La communauté enclavée

Circulation dans et au-delà de l'enclave

Rencontre au Congo, à vélo, 2012

Le mot "enclavé" qu'ils utilisaient si souvent pour désigner leur territoire me semblait avoir un sens lié au commerce. Il signifiait l'absence de routes et l'éloignement du fleuve Congo par lesquelles pouvaient s'écouler les marchandises agricoles ou arriver des produits essentiellement importés. "L'enclave" enveloppait aussi un imaginaire sur son au-delà, où régnerait un confort et une aisance de paradis.

Dans la savane illimitée, striée de minuscules sentiers, nous foncions exagérément avec les motos. Nous nous arrêtions à chaque village pour saluer quelque notable ou un parent plus ou moins éloigné. A plus de cinquante kilomètres de notre point de départ, les personnes se connaissaient, se saluaient, se souciaient du devenir des uns et des autres.

J'étais enclin à penser que l'enclave est aussi un dôme protecteur qui insufflait de douces sonorités dans les échanges.

Paroles, silence, outils

Rencontre au Congo, à vélo, 2012

Le silence était l'étendue sur laquelle s'étendait tout le village. Nous étions vingt-cinq ou trente en cercle. Je m'étais un instant retranché du contenu de nos discussions pour écouter les ponctuations sonores. J'entendais une poule s'envoler, les pépiements d'un oiseau, des jeux d'enfants dans le lointain. La voix de femme qui parlait à cette assemblée était à peine audible. Les visages manifestaient pourtant qu'ils s'en allaient cueillir chacune des paroles. Des sons musés exprimaient l'étonnement ou un acquiescement encourageant.

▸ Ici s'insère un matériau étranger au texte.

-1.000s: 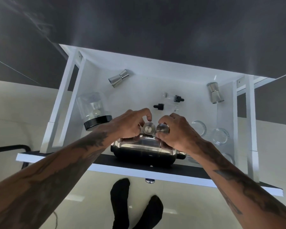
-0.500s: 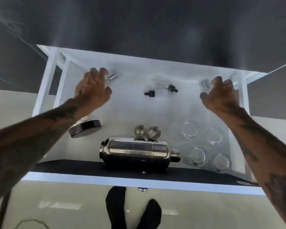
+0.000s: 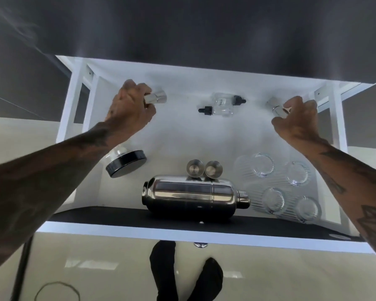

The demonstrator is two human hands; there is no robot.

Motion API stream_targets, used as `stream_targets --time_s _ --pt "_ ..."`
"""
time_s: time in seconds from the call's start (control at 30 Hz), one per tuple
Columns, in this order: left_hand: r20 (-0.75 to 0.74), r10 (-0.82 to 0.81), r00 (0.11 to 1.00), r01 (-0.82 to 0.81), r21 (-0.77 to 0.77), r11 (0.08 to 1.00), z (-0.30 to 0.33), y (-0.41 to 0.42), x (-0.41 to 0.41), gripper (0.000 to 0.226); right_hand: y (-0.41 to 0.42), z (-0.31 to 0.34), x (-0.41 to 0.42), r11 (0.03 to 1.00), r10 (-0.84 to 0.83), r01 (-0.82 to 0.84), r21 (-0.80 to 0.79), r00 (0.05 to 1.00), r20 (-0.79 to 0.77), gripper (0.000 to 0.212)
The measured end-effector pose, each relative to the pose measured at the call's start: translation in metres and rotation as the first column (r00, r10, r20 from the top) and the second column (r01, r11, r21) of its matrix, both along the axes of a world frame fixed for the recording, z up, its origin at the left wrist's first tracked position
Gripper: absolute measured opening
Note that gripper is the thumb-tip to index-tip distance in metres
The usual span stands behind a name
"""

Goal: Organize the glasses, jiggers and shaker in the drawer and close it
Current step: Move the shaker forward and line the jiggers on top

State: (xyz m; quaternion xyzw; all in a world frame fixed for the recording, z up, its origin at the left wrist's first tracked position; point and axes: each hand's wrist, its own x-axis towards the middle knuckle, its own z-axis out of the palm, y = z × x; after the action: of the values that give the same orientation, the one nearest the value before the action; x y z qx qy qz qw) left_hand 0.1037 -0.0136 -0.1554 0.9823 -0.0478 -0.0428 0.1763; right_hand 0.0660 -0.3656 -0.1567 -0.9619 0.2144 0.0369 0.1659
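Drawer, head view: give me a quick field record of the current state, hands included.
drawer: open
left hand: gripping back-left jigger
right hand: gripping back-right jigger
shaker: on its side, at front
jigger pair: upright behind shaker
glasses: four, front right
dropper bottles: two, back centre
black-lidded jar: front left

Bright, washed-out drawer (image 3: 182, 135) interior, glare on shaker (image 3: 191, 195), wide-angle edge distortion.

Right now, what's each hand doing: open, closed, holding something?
Left hand: closed on a steel jigger at the drawer's back left.
Right hand: closed on another steel jigger at the back right.
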Motion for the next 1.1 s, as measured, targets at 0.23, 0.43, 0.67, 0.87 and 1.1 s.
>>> stream_targets --time_s 0.23,0.43,0.67,0.87,1.1 --pt "-0.019 -0.226 0.974 0.222 -0.132 0.966 0.028 -0.001 -0.082 0.04 0.064 0.055 -0.038 0.917 0.203 -0.331 0.224 0.869 0.452 0.03" --pt "-0.269 -0.248 0.931 0.224 -0.116 0.968 0.021 -0.009 -0.108 0.043 0.157 0.055 -0.067 0.707 0.552 -0.588 0.393 0.806 0.215 0.028" --pt "-0.491 -0.243 0.837 0.188 -0.16 0.969 0.025 -0.002 -0.096 0.032 0.178 0.034 -0.077 0.681 0.696 -0.657 0.323 0.718 -0.007 0.028" --pt "-0.502 -0.229 0.834 0.141 -0.207 0.968 0.031 -0.001 -0.101 0.009 0.177 0.031 -0.083 0.669 0.741 -0.712 0.212 0.658 -0.132 0.029" --pt "-0.189 -0.174 0.966 0.169 -0.044 0.985 0.049 0.04 -0.099 0.059 0.17 0.043 -0.078 0.684 0.726 -0.707 0.179 0.685 -0.066 0.043"
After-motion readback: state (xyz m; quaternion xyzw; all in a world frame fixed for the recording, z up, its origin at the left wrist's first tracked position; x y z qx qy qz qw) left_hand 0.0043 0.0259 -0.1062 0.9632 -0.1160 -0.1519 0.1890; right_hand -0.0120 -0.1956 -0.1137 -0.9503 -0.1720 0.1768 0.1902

Un homme s'avance au centre du cercle et dépose trois outils. Une hanche et deux machettes. J'entends des rires qui se prolongent et se relancent un certain temps. "Voilà les outils avec lesquels nous faisons les champs", me dit-on en français avec la même gaieté.

Les outils et les routes forment comme d'habitude les demandes explicites.

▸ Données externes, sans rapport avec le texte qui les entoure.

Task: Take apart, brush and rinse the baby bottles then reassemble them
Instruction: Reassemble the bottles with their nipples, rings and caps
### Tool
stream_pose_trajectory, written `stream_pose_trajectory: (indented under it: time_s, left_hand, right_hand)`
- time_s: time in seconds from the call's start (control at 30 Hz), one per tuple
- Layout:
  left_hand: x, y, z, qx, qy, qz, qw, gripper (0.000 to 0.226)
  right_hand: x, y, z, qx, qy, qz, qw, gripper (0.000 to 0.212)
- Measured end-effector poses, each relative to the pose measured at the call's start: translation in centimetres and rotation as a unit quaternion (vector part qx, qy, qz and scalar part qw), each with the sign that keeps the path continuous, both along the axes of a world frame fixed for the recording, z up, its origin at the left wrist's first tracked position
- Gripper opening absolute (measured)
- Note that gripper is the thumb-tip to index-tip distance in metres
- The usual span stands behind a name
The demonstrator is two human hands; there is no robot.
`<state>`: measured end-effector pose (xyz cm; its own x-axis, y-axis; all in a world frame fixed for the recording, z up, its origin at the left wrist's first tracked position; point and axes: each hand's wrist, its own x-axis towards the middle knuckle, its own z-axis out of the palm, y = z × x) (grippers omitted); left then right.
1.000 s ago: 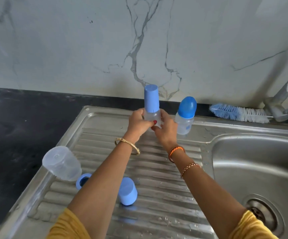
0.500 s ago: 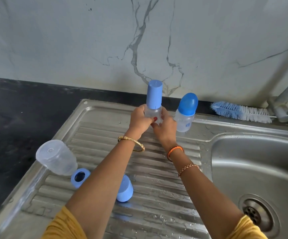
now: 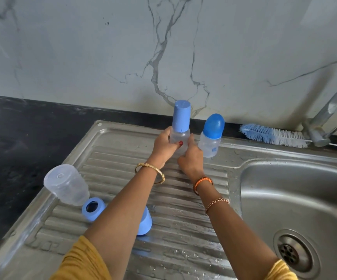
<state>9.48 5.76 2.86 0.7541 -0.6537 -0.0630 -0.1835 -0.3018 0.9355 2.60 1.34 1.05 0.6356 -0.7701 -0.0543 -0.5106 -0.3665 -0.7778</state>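
Capped bottle (image 3: 179,138): clear body, tall blue cylindrical cap, upright at the drainboard's back. Domed bottle (image 3: 210,141): clear, rounded blue cap, upright just to its right. Loose parts at front left: clear bottle body (image 3: 65,184) on its side, blue ring (image 3: 93,209) just beside it, blue cap (image 3: 144,223) nearby.
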Motion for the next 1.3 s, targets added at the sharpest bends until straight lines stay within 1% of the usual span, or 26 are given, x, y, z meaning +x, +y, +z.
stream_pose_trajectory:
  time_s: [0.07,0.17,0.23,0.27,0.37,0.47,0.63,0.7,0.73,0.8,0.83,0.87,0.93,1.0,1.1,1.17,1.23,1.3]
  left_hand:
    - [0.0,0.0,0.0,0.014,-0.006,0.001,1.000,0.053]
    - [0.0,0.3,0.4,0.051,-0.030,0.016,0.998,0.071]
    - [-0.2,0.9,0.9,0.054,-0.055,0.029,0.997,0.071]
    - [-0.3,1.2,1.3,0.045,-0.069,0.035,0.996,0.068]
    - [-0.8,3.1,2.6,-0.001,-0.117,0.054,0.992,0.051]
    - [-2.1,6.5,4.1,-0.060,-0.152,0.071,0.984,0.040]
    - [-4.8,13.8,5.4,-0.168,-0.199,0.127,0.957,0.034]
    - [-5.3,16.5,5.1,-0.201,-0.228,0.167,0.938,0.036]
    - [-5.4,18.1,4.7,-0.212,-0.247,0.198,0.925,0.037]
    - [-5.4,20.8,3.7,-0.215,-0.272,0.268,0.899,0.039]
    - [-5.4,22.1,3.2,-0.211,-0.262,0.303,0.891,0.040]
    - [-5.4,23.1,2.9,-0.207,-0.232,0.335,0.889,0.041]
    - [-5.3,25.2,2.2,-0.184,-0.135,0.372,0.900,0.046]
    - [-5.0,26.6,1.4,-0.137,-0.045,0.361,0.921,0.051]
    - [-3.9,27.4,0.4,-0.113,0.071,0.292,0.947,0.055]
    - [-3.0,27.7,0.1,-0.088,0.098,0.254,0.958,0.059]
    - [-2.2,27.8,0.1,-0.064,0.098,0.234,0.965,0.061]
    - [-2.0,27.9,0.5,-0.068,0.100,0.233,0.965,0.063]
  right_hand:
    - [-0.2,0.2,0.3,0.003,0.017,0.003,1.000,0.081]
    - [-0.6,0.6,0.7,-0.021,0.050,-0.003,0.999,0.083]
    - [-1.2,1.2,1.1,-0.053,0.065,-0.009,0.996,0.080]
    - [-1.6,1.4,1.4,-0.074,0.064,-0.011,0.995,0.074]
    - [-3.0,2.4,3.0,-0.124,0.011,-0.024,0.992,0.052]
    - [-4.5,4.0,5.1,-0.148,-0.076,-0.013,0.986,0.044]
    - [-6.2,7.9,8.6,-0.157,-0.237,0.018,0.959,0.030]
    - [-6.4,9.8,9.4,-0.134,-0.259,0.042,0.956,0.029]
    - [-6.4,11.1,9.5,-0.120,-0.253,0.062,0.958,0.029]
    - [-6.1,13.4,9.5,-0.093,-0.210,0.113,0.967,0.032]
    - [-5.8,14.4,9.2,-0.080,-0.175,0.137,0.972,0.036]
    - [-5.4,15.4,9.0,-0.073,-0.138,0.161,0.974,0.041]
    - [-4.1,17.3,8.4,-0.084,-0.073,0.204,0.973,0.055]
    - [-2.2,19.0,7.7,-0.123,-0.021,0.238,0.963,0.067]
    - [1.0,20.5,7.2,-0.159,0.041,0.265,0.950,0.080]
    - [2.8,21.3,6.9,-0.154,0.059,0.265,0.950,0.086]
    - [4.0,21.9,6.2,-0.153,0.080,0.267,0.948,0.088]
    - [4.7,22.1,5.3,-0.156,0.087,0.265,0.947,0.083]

Attentes miraculeuses et respect des ancêtres

Rencontre au Congo, à vélo, 2012

Les appels des communautés villageoises vis-à-vis des Congolais de l'association Ayedja aya kenda kenda n'étaient finalement pas foncièrement différents de ceux qui m'étaient régulièrement adressés en tant que Belge. L'analogie du style m'intriguait. L'attente était celle d'une aide dont l'arrivée semblait miraculeuse.

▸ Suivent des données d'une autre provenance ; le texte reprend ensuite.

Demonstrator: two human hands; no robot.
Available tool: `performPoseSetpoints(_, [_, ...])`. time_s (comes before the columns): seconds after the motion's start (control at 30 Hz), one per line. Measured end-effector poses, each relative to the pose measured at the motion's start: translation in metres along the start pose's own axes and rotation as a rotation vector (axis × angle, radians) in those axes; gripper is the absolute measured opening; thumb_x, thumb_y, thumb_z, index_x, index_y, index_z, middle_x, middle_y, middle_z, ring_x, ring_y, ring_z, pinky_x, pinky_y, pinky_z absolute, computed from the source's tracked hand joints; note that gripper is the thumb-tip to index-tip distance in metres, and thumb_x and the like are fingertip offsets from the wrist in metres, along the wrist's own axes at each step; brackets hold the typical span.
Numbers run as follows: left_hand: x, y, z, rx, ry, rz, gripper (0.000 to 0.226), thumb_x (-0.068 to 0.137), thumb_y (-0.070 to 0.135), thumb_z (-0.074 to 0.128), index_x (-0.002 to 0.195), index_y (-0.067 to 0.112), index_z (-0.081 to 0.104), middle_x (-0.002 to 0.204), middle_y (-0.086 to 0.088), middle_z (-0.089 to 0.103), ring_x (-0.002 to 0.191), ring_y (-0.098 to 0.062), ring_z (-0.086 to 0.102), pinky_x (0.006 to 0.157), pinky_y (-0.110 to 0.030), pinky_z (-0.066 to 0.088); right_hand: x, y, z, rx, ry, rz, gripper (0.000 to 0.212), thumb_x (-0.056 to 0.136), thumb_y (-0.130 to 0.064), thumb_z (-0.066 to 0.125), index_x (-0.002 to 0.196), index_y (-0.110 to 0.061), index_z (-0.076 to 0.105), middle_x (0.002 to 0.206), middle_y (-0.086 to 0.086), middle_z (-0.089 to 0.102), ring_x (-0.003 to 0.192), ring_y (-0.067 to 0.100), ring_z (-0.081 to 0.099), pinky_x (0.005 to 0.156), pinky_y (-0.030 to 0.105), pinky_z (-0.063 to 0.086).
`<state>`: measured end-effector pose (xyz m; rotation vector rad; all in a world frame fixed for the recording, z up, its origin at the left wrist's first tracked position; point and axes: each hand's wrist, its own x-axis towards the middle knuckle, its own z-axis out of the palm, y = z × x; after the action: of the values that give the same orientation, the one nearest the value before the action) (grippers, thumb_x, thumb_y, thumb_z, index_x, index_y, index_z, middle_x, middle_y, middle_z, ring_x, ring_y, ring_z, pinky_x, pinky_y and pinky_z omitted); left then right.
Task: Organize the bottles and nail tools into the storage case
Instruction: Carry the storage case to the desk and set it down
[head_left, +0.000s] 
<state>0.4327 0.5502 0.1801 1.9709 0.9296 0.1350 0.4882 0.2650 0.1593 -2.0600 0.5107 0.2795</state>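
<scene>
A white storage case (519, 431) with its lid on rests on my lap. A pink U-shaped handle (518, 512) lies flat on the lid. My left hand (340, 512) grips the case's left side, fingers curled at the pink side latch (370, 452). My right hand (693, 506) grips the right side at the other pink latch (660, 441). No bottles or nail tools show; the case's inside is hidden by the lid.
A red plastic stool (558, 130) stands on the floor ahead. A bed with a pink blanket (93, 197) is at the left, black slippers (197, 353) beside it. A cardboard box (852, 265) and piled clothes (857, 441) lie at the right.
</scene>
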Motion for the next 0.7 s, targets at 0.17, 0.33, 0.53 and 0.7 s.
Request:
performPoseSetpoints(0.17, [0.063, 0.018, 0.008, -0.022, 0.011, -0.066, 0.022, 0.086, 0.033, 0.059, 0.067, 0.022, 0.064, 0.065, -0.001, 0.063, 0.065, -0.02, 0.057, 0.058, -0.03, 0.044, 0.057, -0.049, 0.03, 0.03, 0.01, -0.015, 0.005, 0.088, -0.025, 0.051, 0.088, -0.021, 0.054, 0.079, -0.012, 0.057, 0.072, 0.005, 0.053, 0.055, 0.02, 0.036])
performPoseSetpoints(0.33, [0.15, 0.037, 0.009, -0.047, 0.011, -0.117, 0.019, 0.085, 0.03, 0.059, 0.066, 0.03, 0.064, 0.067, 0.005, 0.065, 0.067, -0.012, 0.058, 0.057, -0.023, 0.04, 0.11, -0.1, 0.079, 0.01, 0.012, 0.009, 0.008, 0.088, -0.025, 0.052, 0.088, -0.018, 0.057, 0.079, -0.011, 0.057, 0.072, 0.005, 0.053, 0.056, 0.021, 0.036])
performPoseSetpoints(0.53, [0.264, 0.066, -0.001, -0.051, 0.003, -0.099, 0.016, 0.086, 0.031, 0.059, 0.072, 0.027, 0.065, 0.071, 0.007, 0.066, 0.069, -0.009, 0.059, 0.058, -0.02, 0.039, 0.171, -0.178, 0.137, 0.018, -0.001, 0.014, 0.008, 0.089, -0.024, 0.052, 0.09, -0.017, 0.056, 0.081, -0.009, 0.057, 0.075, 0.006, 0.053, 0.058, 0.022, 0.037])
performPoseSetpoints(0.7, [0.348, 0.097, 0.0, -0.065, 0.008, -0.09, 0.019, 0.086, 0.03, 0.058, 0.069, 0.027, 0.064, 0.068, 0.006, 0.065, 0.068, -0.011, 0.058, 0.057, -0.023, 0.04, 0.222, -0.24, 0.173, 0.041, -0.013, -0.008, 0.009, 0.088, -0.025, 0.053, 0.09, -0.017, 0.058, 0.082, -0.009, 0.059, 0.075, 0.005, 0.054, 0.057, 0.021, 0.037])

La réponse négociée avec patience par les membres de cette association faisait retourner le processus salvateur au sein du groupe. Elle se résumait en quelques mots : "nous pouvons nous mettre ensemble pour cultiver une terre qui nous apportera quelques bénéfices".

 

En tant qu'étranger, il m'est difficile d'évaluer l'écart introduit par cette proposition. Elle ne modifiait que légèrement les modes de vie. Elle encourage à s'associer pour cultiver une terre qui continuait à appartenir à la communauté. Les apports techniques, par des semences ou quelques outils, restaient relativement modestes. La force tenait dans une présence qui donnait confiance dans un avenir juste un peu différent.

 

Je comprenais peu, mais cette réponse exerçait un charme mystérieux par sa puissance entraînante et sa modestie. Peut-être aussi parce qu'elle respectait les ancêtres qui continuent d'habiter ces terres et ces communautés.